Find the line with "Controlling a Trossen" in the entries below. Repeat it, every following line, and the line with "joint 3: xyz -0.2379", exactly and with nothing added.

■ **DATA FOR REVIEW**
....................

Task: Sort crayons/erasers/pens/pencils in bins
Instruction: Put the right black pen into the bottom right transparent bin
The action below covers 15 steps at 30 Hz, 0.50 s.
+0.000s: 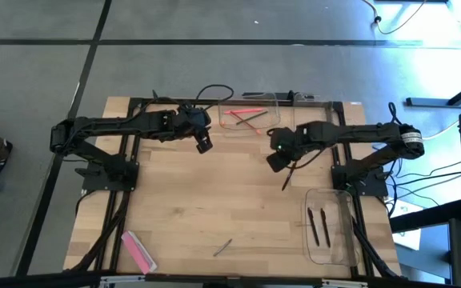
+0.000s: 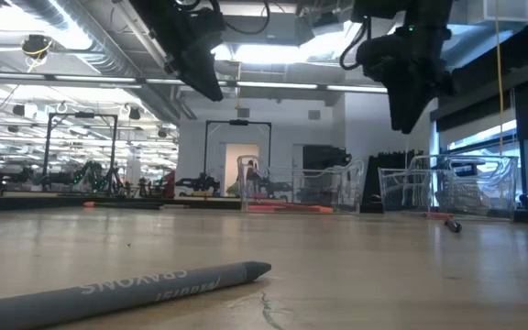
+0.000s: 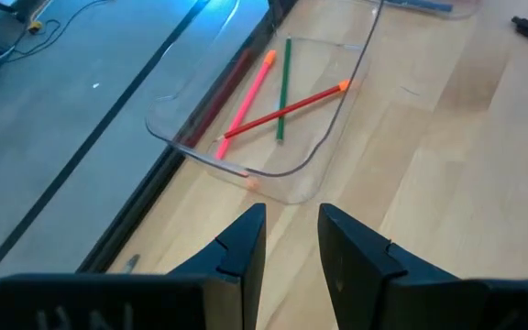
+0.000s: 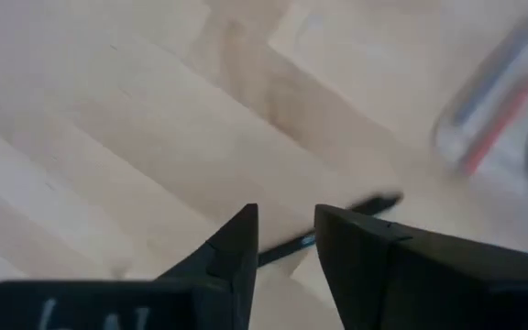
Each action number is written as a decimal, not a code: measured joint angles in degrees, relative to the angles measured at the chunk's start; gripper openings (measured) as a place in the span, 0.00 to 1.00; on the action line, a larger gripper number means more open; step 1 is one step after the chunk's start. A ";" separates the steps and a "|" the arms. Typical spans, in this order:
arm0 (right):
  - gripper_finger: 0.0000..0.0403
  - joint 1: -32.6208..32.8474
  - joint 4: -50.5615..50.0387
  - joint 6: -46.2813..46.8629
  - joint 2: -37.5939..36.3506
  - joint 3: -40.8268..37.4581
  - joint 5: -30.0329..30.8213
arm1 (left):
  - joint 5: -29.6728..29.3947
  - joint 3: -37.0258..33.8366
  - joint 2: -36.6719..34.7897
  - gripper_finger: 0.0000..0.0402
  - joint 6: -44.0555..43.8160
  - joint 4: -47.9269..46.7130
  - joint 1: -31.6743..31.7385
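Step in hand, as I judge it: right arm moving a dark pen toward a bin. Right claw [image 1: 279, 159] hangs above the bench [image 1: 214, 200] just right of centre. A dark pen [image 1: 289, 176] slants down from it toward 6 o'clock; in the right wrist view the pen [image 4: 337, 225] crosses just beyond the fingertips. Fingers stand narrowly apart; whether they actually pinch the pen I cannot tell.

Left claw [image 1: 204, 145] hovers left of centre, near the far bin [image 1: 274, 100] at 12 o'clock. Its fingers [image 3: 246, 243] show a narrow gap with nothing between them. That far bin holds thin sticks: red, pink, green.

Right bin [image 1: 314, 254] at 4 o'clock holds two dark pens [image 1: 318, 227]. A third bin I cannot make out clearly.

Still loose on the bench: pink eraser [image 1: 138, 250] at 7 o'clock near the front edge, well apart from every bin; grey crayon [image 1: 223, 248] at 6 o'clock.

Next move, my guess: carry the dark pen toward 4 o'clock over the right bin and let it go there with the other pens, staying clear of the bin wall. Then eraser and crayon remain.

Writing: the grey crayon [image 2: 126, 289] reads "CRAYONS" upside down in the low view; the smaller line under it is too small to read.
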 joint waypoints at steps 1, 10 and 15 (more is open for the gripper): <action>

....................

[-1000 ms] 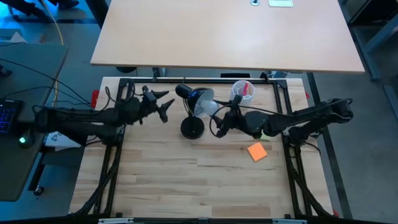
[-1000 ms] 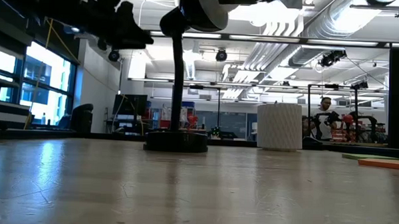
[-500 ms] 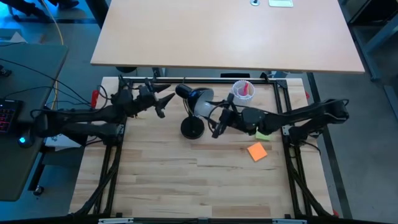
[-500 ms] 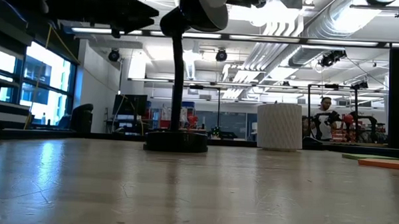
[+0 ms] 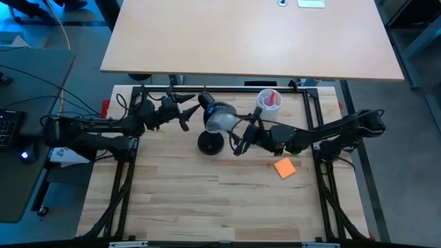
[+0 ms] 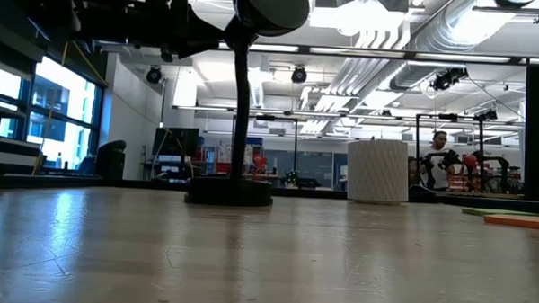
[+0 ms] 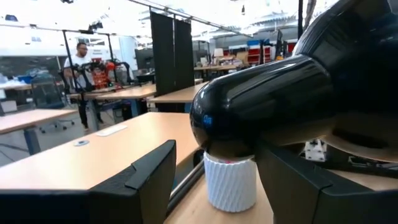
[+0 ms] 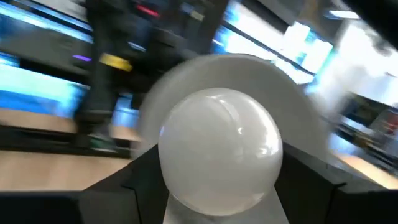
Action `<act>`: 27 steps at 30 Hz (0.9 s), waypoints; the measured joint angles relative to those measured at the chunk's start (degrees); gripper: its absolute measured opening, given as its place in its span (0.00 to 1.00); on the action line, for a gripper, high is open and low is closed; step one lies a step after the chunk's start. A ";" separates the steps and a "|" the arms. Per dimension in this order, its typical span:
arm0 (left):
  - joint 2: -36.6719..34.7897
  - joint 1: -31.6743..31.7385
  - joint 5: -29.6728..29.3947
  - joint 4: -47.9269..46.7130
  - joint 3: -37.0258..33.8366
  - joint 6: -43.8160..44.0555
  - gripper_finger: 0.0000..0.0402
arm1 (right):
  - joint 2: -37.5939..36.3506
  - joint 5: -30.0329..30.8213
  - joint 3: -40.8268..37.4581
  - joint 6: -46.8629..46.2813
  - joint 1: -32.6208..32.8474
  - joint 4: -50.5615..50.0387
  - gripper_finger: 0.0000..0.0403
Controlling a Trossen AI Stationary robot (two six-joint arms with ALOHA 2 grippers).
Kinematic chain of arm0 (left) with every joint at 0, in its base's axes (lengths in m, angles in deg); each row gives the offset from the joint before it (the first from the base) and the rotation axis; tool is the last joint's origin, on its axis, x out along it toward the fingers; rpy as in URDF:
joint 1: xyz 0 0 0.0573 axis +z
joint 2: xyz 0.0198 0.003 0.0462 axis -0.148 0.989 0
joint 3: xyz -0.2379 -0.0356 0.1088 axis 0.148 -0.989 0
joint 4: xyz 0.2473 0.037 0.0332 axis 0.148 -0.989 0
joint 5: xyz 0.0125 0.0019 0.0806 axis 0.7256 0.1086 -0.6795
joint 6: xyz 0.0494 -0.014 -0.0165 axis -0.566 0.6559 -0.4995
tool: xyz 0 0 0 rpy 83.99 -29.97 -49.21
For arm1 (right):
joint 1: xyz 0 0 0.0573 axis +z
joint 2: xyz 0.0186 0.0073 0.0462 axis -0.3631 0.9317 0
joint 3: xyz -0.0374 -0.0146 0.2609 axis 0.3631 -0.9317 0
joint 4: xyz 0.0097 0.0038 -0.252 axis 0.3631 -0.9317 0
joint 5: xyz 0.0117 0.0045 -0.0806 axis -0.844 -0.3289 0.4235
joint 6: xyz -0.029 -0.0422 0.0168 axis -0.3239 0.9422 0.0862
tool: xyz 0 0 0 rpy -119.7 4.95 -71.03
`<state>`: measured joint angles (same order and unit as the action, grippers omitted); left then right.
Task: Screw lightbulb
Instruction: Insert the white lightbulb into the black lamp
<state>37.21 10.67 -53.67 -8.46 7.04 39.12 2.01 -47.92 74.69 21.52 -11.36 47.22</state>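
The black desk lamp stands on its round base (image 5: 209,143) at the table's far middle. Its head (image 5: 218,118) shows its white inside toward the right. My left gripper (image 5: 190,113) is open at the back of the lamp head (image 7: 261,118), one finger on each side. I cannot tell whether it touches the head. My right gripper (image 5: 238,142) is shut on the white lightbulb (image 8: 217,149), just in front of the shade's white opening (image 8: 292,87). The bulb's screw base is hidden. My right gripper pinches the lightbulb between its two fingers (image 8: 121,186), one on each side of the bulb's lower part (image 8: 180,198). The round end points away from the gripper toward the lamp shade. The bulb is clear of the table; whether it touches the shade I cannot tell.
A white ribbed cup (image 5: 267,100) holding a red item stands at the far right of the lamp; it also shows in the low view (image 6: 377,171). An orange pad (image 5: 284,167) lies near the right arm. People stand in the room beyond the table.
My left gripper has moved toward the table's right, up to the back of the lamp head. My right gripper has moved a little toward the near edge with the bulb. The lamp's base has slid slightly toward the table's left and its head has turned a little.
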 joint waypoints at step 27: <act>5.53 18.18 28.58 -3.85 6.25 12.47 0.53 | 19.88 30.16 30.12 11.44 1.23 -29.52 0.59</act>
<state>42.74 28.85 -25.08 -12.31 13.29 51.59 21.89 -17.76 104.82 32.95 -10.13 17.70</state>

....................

■ **TASK ANSWER**
Controlling a Trossen AI Stationary robot (two six-joint arms with ALOHA 2 grippers).
Kinematic chain of arm0 (left) with every joint at 0, in its base's axes (lengths in m, angles in deg); each row gives the offset from the joint before it (the first from the base) and the rotation axis; tool is the last joint's origin, on its axis, x out along it toward the fingers; rpy as in URDF:
joint 1: xyz 0 0 0.0573 axis +z
joint 2: xyz 0.0198 0.003 0.0462 axis -0.148 0.989 0
joint 3: xyz -0.2379 -0.0356 0.1088 axis 0.148 -0.989 0

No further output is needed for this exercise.